Member of the Legislative Assembly of the Province of Canada for Carleton
- In office 1841–1846
- Preceded by: New position
- Succeeded by: George Lyon

Personal details
- Born: Unknown Ireland
- Died: June 16, 1849 Bytown, Canada West
- Occupation: Journalist, publisher, businessman

= James Johnston (Upper Canada politician) =

Upper Canada politician and businessman

James Johnston (died June 16, 1849) was a fiery-tempered businessman and political figure in Upper Canada (later Canada West, now the province of Ontario).

Johnston was born in Ireland and came to Upper Canada in 1815, moving to Bytown (now Ottawa, Ontario) in 1827. He worked as an auctioneer and merchant, as well as acquiring property holdings. He was a member of the Orange Order.

A man of feuds, in 1831 Johnston and Alexander Christie, a journalist of Scottish background, were accused of jostling and threatening a solicitor for the British military authorities during a time of tension between the town residents and the military. However, not long afterwards, Johnston was complaining to the Lieutenant Governor that Christie, as a magistrate, was prejudiced against the Irish and favoured Scottish litigants. Later, he lodged a similar complaint against a magistrate of Irish background, Daniel O'Connor, accusing him of favouring Roman Catholic Irish over Irish Orangemen. O'Connor responded that none of Johnston's own friends were immune from his attacks. Some months after this exchange, Johnston's house was burnt down by unknown enemies.

For a short time in 1836, Johnston operated a newspaper, the Bytown Independent, and Farmer’s Advocate, which he used mainly as a platform to criticize a number of prominent political figures of the time, coming close to libel on some occasions. After a few issues he sold the press to Christie.

In 1837, Johnston suffered a number of attacks from organized Irish thugs known as Shiners. Ottawa at this time did not have a police force, and there was an ongoing conflict between the Shiners, composed of Irish labourers, and French-Canadian lumbermen. Johnston had complained to Lieutenant Governor Sir Francis Bond Head against the leader of the Shiners, Peter Aylen, because of Aylen's apparent immunity from the law. Aylen's men attacked him in his home and then attempted to kill him while he was returning home at night. These incidents helped establish the need for police services in the town.

In 1834 and 1836, Johnston stood for election to the Legislative Assembly of Upper Canada in the riding of Carleton, which encompassed Bytown and the surrounding county of Carleton, but was unsuccessful both times. In 1841, he stood for election to the Legislative Assembly of the Province of Canada for the new riding of Bytown but was persuaded by the Governor General, Lord Sydenham to withdraw his nomination in favour of Sydenham's preferred candidate, Stewart Derbishire. (Christie was another of the candidates persuaded to withdraw.) Johnston instead stood for election in the surrounding riding of Carleton, nominated by O'Connor, and was elected to the Assembly. He was reelected in 1844.
Johnston helped promote the interests of his area and lobbied for the selection of Bytown as the provincial capital.
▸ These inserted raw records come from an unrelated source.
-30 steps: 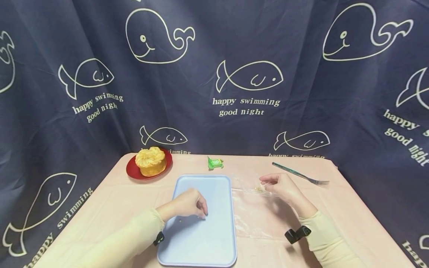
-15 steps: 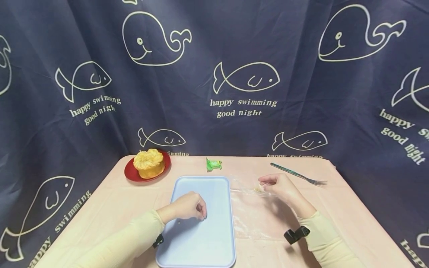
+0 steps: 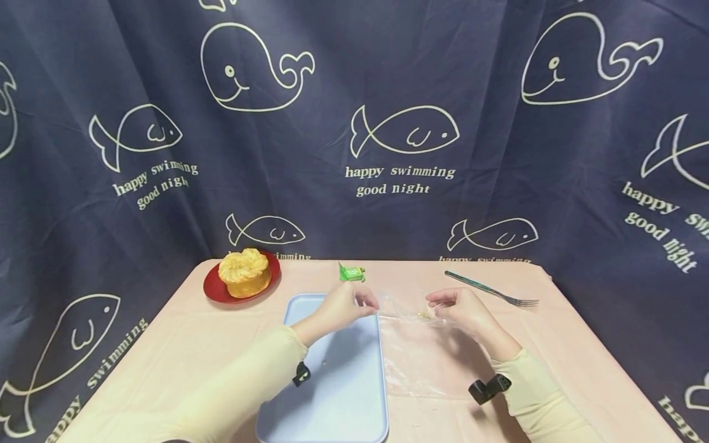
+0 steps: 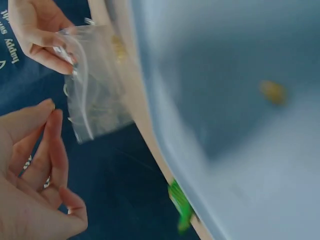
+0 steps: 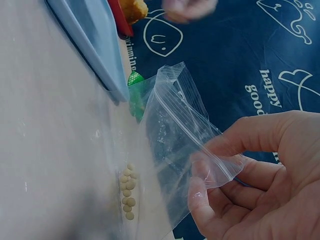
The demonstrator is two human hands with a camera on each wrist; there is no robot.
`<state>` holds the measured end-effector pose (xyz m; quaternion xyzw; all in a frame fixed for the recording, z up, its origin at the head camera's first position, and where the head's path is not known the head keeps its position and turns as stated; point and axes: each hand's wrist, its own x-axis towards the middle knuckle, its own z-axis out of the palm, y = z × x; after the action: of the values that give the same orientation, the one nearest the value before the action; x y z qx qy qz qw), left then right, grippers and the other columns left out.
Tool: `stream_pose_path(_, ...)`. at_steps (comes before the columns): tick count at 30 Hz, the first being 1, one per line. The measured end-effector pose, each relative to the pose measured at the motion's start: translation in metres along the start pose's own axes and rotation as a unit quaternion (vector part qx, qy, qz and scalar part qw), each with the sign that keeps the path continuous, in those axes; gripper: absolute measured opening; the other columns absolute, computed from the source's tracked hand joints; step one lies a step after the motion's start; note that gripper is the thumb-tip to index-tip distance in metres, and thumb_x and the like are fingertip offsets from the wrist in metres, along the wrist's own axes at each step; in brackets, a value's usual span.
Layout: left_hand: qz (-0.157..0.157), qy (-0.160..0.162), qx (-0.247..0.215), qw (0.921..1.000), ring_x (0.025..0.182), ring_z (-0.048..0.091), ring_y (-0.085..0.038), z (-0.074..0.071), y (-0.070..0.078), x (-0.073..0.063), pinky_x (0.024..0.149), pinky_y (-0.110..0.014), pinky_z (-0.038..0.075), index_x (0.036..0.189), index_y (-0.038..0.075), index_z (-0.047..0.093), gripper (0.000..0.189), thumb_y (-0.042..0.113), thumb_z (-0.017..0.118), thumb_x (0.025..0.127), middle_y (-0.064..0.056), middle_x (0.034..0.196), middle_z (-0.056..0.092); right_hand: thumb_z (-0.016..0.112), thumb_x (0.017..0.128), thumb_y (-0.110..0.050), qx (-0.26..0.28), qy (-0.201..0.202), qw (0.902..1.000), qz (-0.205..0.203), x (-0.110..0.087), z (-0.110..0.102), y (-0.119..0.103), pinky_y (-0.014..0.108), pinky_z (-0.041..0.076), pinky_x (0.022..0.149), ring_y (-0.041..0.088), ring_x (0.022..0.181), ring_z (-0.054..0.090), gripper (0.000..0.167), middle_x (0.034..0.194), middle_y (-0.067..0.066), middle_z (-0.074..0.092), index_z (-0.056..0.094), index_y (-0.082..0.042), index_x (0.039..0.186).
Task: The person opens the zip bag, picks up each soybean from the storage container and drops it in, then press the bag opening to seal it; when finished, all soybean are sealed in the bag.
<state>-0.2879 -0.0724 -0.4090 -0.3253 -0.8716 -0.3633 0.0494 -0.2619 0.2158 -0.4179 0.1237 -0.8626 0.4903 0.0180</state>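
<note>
Two bare hands show in the head view, above a table (image 3: 177, 344) with a pink cover. The left hand (image 3: 339, 306) is above the far right part of a blue tray (image 3: 354, 400), its fingers bent and drawn together towards the clear zip bag (image 3: 412, 360). The right hand (image 3: 462, 311) grips that bag, which spreads over the table just right of the tray, with small round pieces (image 3: 423, 315) clustered near the fingers. One small piece (image 3: 324, 363) lies on the tray. Behind, a red plate (image 3: 210, 294) bears a yellow bun (image 3: 245, 274); a green packet (image 3: 352, 272) lies beyond the tray, and a fork (image 3: 492, 288) lies at far right, before a dark blue curtain (image 3: 404, 37) printed with whales and fish. From the left wrist, the left thumb and forefinger meet at the tips, near the bag but apart from it; whether they hold anything is too small to tell. A blurred tan piece sits on the tray. From the right wrist, the right thumb and fingers pinch the bag by its zip edge; the pale round pieces lie bunched in the clear plastic lower down, while the left hand is a blur at the top edge.
</note>
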Motion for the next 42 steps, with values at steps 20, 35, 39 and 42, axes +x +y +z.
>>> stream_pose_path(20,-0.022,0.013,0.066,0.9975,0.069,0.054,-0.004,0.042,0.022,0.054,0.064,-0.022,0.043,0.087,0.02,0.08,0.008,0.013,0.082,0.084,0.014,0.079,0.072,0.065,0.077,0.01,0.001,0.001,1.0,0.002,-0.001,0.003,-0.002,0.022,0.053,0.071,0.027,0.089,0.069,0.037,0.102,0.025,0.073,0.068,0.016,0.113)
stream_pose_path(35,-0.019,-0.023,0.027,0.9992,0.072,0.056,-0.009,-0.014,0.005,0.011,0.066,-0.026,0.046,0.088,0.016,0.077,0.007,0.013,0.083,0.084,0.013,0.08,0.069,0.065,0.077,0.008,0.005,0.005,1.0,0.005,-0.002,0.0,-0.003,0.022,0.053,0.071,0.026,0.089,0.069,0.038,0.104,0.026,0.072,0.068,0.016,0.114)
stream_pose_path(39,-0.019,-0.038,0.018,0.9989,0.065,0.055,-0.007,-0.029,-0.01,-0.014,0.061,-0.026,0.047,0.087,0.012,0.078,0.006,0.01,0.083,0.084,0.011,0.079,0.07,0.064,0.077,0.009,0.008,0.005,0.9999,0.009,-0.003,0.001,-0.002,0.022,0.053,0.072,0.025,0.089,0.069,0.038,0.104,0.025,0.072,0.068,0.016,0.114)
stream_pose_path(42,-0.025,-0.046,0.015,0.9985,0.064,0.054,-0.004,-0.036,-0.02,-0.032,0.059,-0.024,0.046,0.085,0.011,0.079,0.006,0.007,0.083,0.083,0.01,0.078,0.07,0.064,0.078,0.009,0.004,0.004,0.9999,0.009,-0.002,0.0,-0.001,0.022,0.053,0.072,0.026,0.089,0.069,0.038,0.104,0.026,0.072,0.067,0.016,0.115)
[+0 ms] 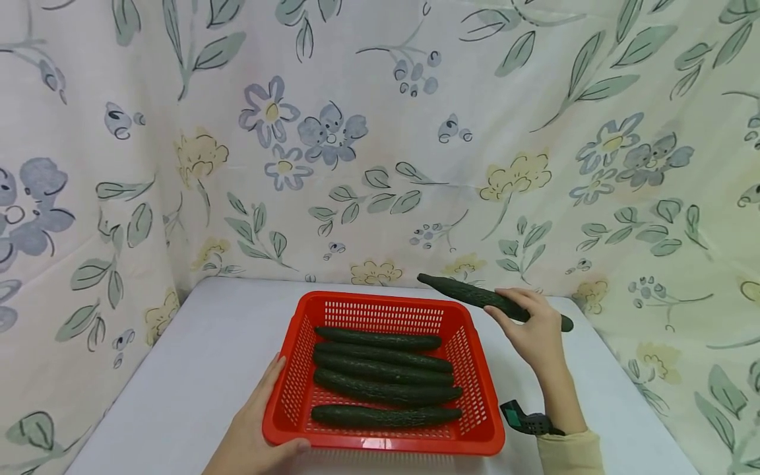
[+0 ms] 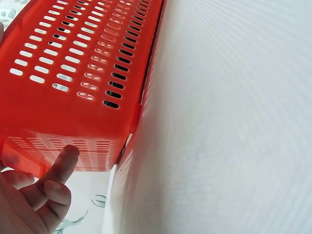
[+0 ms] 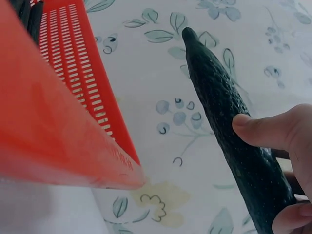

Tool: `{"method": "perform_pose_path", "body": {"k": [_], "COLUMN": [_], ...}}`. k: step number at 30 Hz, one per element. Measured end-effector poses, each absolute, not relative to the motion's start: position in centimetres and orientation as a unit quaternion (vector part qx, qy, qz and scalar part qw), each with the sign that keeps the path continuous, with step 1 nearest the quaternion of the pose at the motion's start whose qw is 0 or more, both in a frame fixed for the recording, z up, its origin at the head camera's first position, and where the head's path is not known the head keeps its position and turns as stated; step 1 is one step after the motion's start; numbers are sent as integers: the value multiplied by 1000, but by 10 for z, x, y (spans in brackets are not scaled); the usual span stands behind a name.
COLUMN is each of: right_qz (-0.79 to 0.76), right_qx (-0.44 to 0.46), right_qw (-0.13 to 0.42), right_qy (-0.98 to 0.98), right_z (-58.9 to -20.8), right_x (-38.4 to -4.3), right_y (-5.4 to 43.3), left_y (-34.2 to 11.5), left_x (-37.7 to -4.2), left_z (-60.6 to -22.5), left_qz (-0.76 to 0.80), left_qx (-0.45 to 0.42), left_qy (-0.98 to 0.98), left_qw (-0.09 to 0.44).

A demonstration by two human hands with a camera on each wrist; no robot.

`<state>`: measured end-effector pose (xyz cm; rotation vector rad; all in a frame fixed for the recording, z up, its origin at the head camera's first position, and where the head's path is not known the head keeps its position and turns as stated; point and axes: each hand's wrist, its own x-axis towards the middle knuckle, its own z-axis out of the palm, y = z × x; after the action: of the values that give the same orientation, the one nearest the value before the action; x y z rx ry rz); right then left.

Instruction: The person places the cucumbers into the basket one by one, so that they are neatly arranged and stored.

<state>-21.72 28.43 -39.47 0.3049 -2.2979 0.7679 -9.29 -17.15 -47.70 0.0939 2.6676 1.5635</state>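
A dark green cucumber (image 1: 469,292) is in my right hand (image 1: 537,330), raised above the back right corner of the red basket. In the right wrist view the thumb presses one side of the cucumber (image 3: 219,107) and fingers curl round the other. My left hand (image 1: 255,422) holds the front left corner of the red plastic basket (image 1: 495,422), thumb at the front rim and fingers along the left side. The left wrist view shows these fingers against the slotted basket wall (image 2: 73,117). Several cucumbers (image 1: 386,389) lie side by side inside the basket.
The basket stands on a white table (image 1: 196,356). Behind and at both sides hangs a floral cloth (image 1: 380,145). A black wrist strap with a green-faced device (image 1: 531,420) is on the right wrist, above a beige sleeve (image 1: 570,453).
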Motion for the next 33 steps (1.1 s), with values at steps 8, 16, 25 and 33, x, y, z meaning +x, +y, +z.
{"method": "perform_pose_path", "body": {"k": [8,16,25,33], "right_qz": [298,310,323,339], "right_qx": [137,155,167,169], "right_qw": [342,325,313,289], "right_qy": [-881,-880,-878,-879], "right_z": [-387,-381,-377,-373], "right_x": [-222,-226,-230,-232], "right_y": [275,262,246,229], "left_y": [-171,-170,-169,-170], "left_x": [-91,-93,-92,-93], "left_z": [-476,-478,-480,-479], "left_qz": [513,514,526,518], "left_qx": [26,27,25,34], "left_qy": [857,857,849,855], "left_qw": [27,25,26,15]}}
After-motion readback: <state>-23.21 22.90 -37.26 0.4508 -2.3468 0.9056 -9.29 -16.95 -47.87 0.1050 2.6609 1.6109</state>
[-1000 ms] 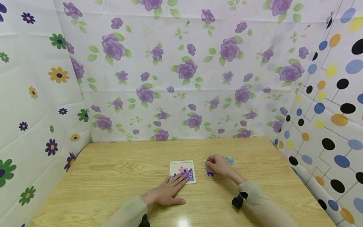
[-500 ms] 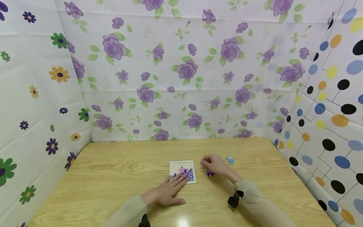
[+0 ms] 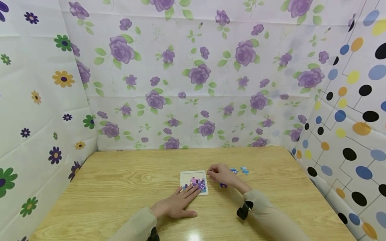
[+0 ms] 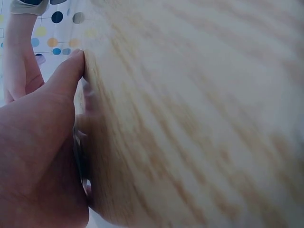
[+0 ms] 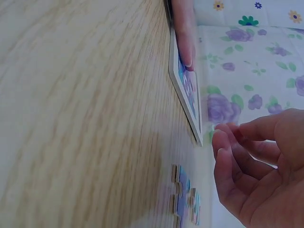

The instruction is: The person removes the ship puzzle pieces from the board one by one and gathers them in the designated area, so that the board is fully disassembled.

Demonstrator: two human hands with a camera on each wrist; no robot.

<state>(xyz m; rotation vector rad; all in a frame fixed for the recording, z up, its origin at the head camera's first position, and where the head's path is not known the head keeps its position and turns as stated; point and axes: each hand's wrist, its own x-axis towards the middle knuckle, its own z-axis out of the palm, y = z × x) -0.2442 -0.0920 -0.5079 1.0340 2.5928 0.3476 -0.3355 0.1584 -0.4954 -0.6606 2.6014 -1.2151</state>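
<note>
My left hand [image 3: 178, 202] lies flat, fingers spread, with its fingertips resting on a small white-framed jigsaw puzzle [image 3: 194, 173]. Purple, pink and blue pieces fill the lower part of the frame; the upper part is bare and pale. Just right of the frame is my right hand [image 3: 222, 174], raised off the table with thumb and fingers brought together in a pinch. The fingers [image 5: 223, 164] curl inward in the right wrist view and hide most of the puzzle piece between them. Below that hand lies a purple puzzle piece [image 3: 223, 185].
Two blue-and-white puzzle pieces, a nearer one [image 3: 233, 170] and a farther one [image 3: 244, 170], lie behind the right hand. The wooden table [image 3: 129, 174] ends at a floral curtain [image 3: 181, 117]. A dotted curtain [image 3: 340, 134] borders the right side.
The right hand has moved left from the loose pieces toward the frame, uncovering a blue-and-white piece behind it. The left hand has stayed on the puzzle.
</note>
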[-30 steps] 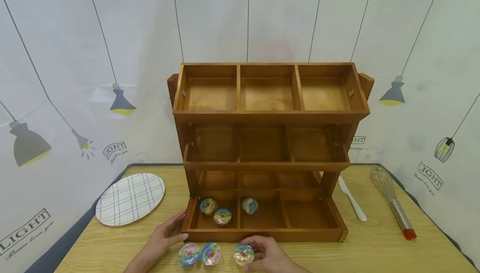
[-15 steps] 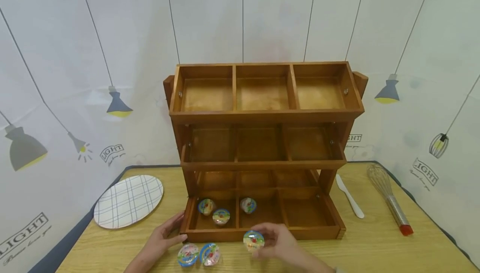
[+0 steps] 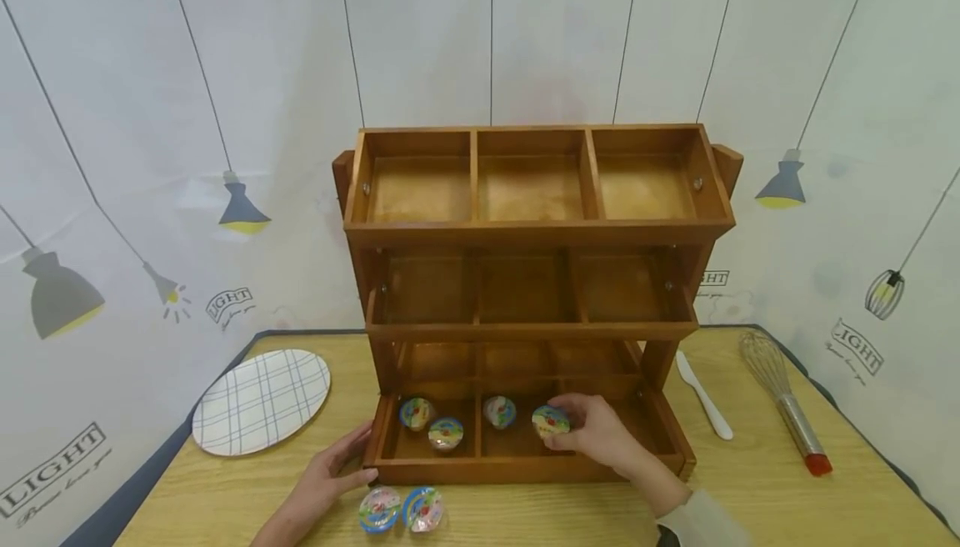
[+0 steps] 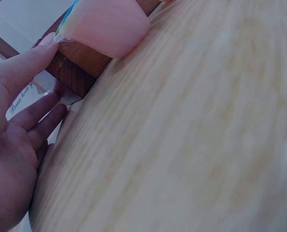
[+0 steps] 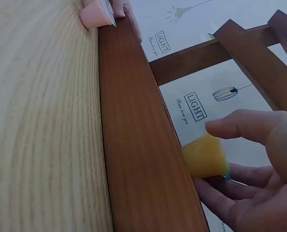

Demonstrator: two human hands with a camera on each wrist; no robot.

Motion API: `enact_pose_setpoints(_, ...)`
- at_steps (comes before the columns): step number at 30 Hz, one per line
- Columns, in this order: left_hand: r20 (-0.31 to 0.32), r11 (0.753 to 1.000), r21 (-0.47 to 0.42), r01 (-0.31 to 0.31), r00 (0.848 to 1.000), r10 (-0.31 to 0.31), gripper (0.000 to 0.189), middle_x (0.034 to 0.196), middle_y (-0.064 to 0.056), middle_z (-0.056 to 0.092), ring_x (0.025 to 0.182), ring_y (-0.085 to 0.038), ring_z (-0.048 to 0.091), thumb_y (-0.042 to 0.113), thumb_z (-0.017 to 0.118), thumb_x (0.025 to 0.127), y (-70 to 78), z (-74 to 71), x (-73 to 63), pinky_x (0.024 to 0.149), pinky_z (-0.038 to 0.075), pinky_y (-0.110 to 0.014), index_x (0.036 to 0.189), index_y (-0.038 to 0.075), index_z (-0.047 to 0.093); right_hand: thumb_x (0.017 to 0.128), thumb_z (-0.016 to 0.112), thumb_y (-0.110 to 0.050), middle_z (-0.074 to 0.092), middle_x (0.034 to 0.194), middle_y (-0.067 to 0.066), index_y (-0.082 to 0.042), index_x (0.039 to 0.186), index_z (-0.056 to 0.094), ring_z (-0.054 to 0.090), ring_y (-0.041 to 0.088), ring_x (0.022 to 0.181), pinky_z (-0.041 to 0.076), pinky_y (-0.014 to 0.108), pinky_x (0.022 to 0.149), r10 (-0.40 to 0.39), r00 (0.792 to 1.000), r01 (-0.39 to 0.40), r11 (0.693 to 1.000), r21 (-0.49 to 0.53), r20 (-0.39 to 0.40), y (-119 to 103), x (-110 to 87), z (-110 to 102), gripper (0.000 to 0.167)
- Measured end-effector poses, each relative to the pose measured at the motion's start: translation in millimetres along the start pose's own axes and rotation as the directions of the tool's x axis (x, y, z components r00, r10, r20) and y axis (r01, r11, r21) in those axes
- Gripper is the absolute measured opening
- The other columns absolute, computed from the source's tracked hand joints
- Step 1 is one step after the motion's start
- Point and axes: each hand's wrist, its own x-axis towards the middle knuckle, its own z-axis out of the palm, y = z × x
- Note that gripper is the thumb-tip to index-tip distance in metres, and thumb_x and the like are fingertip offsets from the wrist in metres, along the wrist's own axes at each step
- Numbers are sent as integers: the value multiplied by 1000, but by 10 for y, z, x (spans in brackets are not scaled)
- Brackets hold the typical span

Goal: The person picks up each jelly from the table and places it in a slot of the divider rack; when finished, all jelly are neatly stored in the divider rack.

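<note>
My right hand pinches a yellow jelly cup by its sides, over the middle compartment of the bottom tier of a wooden three-tier rack. Another jelly cup sits in that compartment, left of the held one. In the left compartment are two more, one jelly cup behind the other. At the rack's front left corner rests my left hand, thumb toward the front and fingers along the side. Two pink jelly cups, the left one nearest that thumb, stand on the table before the rack.
A checked oval plate lies on the left of the table. To the rack's right are a white knife and a whisk with a red handle end. The two upper tiers overhang the bottom tier toward the back.
My right hand has lifted the yellow jelly cup from the table in front and carried it right and back, over the rack's front edge. My left hand has stayed at the corner.
</note>
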Motion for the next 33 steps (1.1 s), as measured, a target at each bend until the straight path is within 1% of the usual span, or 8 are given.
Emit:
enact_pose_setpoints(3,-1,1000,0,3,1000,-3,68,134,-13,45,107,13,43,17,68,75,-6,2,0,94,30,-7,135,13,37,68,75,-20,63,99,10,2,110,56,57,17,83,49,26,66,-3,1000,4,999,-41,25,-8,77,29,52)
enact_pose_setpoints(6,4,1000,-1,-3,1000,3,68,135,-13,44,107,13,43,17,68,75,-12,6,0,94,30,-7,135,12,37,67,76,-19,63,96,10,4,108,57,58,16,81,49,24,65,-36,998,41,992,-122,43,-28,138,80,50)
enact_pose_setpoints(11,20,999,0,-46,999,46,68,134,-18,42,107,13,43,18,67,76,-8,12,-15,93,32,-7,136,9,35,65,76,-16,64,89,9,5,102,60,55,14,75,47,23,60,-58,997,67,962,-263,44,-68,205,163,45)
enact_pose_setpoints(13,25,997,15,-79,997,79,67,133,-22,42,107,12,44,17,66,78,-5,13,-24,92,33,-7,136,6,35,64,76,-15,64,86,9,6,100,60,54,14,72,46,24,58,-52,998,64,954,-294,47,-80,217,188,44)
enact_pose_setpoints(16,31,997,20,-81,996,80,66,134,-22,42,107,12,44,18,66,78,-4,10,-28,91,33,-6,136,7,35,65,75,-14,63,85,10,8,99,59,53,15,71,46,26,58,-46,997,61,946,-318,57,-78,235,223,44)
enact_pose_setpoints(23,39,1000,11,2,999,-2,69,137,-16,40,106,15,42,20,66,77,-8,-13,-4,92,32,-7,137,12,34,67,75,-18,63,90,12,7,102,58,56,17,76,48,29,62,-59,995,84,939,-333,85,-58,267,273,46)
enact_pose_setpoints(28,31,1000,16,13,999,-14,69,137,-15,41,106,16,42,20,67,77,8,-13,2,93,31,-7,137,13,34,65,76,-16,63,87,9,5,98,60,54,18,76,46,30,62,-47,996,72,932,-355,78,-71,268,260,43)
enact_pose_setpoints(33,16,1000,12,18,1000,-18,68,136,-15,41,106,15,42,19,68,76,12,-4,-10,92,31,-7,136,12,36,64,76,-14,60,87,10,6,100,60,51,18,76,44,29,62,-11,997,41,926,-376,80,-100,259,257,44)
Derbishire considered him one of the most effective members of the House in debate.

Although he originally considered himself a reformer, Johnston opposed responsible government, because he thought it threatened the independence of the members. He also opposed Lord Sydenham's policy of seeking a broad base of support in the Legislative Assembly, earning a reputation as a Family Compact Tory. Johnston also voted against a bill sponsored by Robert Baldwin to end secret societies, which Johnston believed was aimed at the Orange Lodge. His opposition to the bill caused another break with O'Connor, a Catholic. In 1846, he resigned from the Assembly, stating that "the ingratitude and never-ceasing coercion of Ministers were too much for me." Nonetheless, he ran in the resulting by-election but was defeated.

Faced with allegations of drinking, he died in Bytown in 1849. He was survived by his wife, Jane, and left an estate of approximately £700. Although there was only short notice of his funeral, the report in the Packet, a journal which had opposed Johnston's politics, commented that it was the largest funeral ever seen at Bytown, "a sufficient evidence, if any were wanting, of the wide spread reputation he enjoyed."